- _What you are asked to do_
Word for word, output the data, with none of its pictures.

- _Data section_
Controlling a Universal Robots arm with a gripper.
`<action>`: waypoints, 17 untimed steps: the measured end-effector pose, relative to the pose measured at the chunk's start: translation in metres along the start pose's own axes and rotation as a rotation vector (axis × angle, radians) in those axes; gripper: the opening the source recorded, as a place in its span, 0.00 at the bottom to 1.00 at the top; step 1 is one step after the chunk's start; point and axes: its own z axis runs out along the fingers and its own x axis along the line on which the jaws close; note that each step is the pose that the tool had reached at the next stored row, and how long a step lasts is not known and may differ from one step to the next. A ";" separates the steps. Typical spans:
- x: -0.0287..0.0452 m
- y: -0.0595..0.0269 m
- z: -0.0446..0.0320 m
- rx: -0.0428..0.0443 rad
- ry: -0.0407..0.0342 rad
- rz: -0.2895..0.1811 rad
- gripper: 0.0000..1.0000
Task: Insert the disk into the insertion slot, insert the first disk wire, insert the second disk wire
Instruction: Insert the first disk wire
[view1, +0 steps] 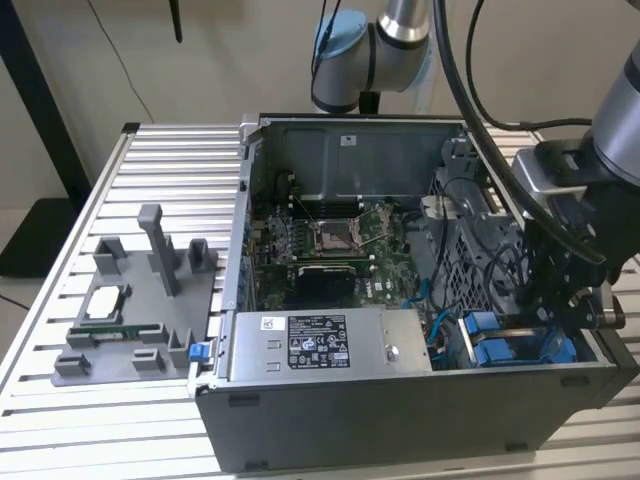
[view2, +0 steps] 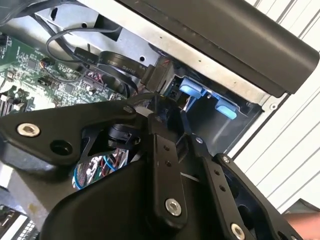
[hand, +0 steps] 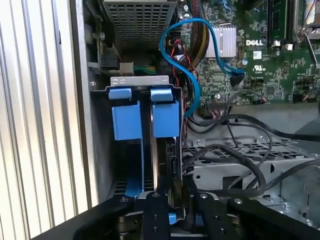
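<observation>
The disk (hand: 165, 119), framed by its blue carrier, sits upright inside the insertion slot (hand: 140, 80) of the grey drive cage, beside a second blue carrier (hand: 125, 121). In the exterior view the disk (view1: 505, 352) is in the near corner of the case on the exterior view's right. My gripper (hand: 174, 194) reaches down into the cage at the disk's end, its black fingers (hand: 152, 212) close together on a black wire connector (hand: 174, 182). In the second wrist view the gripper (view2: 162, 112) ends just below a black plug (view2: 154, 75) next to the blue tabs (view2: 192, 90). In the exterior view the gripper (view1: 560, 310) hangs over the cage.
The open computer case lies on a slatted table (view1: 60, 420). A grey power-supply box (view1: 320, 345) lies beside the cage, with the motherboard (view1: 330, 240) behind it. A blue cable (hand: 192, 75) and black cables (hand: 235, 150) loop near the cage. A grey parts fixture (view1: 130, 310) stands at the exterior view's left.
</observation>
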 end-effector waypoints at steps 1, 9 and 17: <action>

- _Response_
Controlling a Universal Robots arm with a gripper.
`<action>`: waypoints, 17 untimed steps: the measured end-effector pose, relative to the pose measured at the chunk's start: translation in metres along the start pose's own axes and rotation as a rotation vector (axis × angle, radians) in those axes; gripper: the opening the source recorded, as a place in its span, 0.00 at the bottom to 1.00 at the top; step 1 is one step after the chunk's start; point and axes: its own z axis runs out along the fingers and its own x axis along the line on which the jaws close; note that each step is the pose that the tool had reached at the next stored row, and how long a step lasts is not known and may differ from one step to the next. A ";" separates the steps. Typical spans:
- x: -0.0287..0.0452 m
- y: -0.0595..0.0269 m
- z: -0.0446..0.0320 m
- rx: -0.0428..0.0443 rad
- ry: -0.0407..0.0342 rad
- rz: -0.2895..0.1811 rad
- gripper: 0.0000..1.0000
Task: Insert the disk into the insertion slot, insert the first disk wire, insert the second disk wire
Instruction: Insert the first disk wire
[view1, +0 steps] 
[view2, +0 steps] 
[hand, +0 steps] 
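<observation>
The disk (hand: 165, 119), framed by its blue carrier, sits upright inside the insertion slot (hand: 140, 80) of the grey drive cage, beside a second blue carrier (hand: 125, 121). In the exterior view the disk (view1: 505, 352) is in the near corner of the case on the exterior view's right. My gripper (hand: 174, 194) reaches down into the cage at the disk's end, its black fingers (hand: 152, 212) close together on a black wire connector (hand: 174, 182). In the second wrist view the gripper (view2: 162, 112) ends just below a black plug (view2: 154, 75) next to the blue tabs (view2: 192, 90). In the exterior view the gripper (view1: 560, 310) hangs over the cage.
The open computer case lies on a slatted table (view1: 60, 420). A grey power-supply box (view1: 320, 345) lies beside the cage, with the motherboard (view1: 330, 240) behind it. A blue cable (hand: 192, 75) and black cables (hand: 235, 150) loop near the cage. A grey parts fixture (view1: 130, 310) stands at the exterior view's left.
</observation>
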 end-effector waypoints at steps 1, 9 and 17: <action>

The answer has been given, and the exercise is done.